The design of the Cigéo underground facility is based on guiding principles, including that of remote monitoring of control structures to trace the overall operation of other similar structures. These control structures, representative of the conditions of evolution of similar structures, are equipped with numerous monitoring devices. The aim of this post-doctorate is to estimate the temperature and deformation field on the lining of 24 cells from data from sensors. Using measurements from the cell studied such as temperature, deformation, or other relevant parameters, the scientific challenge is to develop processing algorithms capable of reliably and in detail reconstructing the thermal and mechanical conditions at all points of the cell lining and over time.
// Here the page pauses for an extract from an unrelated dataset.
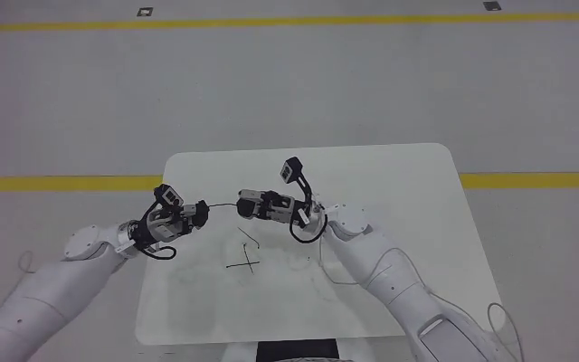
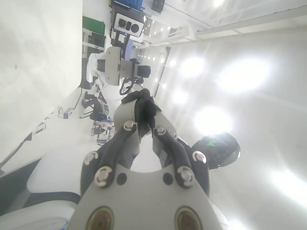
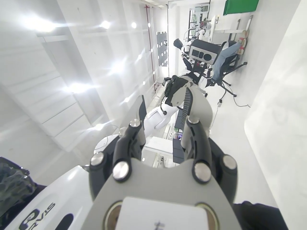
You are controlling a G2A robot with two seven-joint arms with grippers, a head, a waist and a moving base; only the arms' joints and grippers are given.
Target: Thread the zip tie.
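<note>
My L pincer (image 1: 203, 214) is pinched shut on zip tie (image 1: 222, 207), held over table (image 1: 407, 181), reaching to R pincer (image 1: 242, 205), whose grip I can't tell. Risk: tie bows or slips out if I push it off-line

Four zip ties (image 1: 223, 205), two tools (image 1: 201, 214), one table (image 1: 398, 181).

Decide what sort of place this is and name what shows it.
Probably a robotics lab or industrial test hall: a white rounded table stands on a wide pale grey floor marked with yellow painted lines, and a green box-shaped bin stands farther off.
</note>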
The aim of the project is thus to develop statistical methods for interpolation and prediction of spatio-temporal data distributed on surfaces. Starting from a geostatistical approach to the problem, a starting point identified for the project is the SPDE approach, according to which the observed data are modeled as samples of a Gaussian field defined as the solution of a stochastic partial differential equation. This approach has allowed the development of efficient methods for inferring non-stationary Gaussian fields, defined on surfaces and even spatio-temporal. One of the objectives of the project is therefore to adapt these methods to the case of modeling spatio-temporal fields defined on open surfaces.